- [Description of the task]
Take each line from the material below that includes the string "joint" and copy it.
== Segment start ==
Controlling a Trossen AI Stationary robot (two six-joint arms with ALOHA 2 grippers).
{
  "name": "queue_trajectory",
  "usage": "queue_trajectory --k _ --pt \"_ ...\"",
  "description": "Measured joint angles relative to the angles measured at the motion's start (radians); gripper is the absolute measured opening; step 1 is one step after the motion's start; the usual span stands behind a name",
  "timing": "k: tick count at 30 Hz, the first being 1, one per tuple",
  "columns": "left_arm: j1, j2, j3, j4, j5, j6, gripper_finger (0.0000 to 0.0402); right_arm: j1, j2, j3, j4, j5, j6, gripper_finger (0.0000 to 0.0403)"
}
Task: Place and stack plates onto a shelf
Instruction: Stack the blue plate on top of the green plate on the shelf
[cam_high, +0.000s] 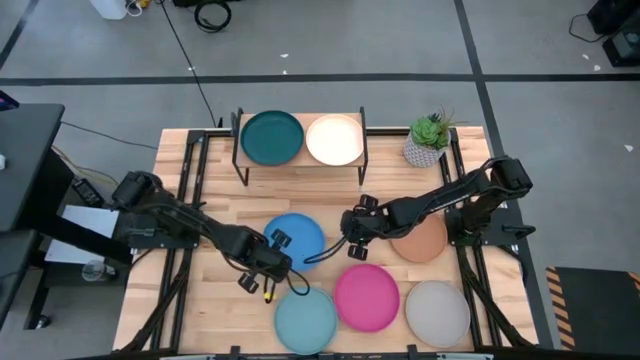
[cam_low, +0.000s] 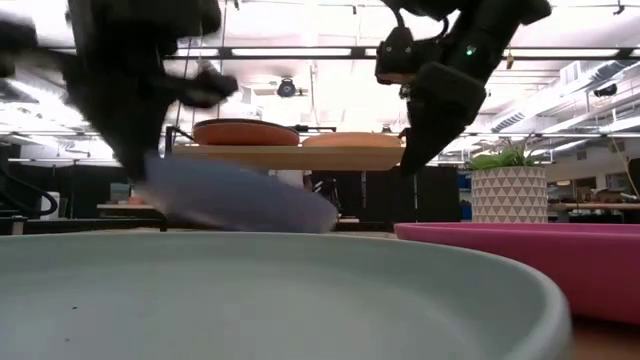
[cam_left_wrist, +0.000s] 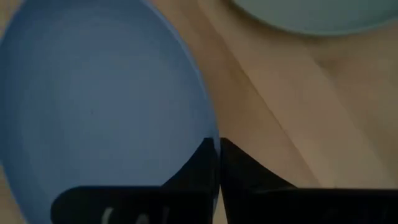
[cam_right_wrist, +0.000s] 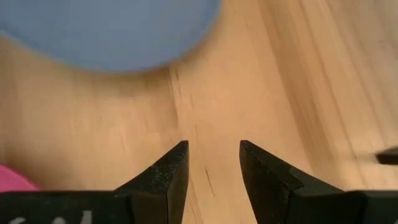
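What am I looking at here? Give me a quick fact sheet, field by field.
On shelf: dark teal plate, peach plate
Left end effector: shut on blue plate, plate tilted up off the table
Right end effector: open, empty, beside blue plate
On table: light teal plate, pink plate, grey plate, brown plate
Extra: potted plant

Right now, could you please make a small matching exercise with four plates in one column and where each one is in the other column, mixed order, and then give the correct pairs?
Plates:
1. dark teal plate
2. blue plate
3. pink plate
4. grey plate

Places:
A. gripped at its rim by the left gripper, tilted in the low view
B. on the shelf, beside the peach plate
C. near table corner, on the right arm's side
D. flat on the table between the light teal plate and the grey one

Pairs: 1-B, 2-A, 3-D, 4-C
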Motion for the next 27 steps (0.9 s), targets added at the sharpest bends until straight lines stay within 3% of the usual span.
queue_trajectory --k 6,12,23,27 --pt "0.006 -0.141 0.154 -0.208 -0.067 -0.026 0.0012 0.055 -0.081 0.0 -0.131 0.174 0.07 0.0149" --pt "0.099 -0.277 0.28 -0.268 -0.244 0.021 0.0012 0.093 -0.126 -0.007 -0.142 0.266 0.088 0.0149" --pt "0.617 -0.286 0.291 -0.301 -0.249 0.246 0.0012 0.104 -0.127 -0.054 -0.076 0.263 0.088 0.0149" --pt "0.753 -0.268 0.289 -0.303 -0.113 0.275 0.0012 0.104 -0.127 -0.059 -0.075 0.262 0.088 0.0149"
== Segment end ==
- [Solved problem]
Controlling a Trossen AI Stationary robot (two six-joint arms with ALOHA 2 grippers).
  "description": "Measured joint angles relative to the angles measured at the motion's start (radians); gripper is the absolute measured opening; step 1 is one step after the motion's start; the usual span stands behind a name",

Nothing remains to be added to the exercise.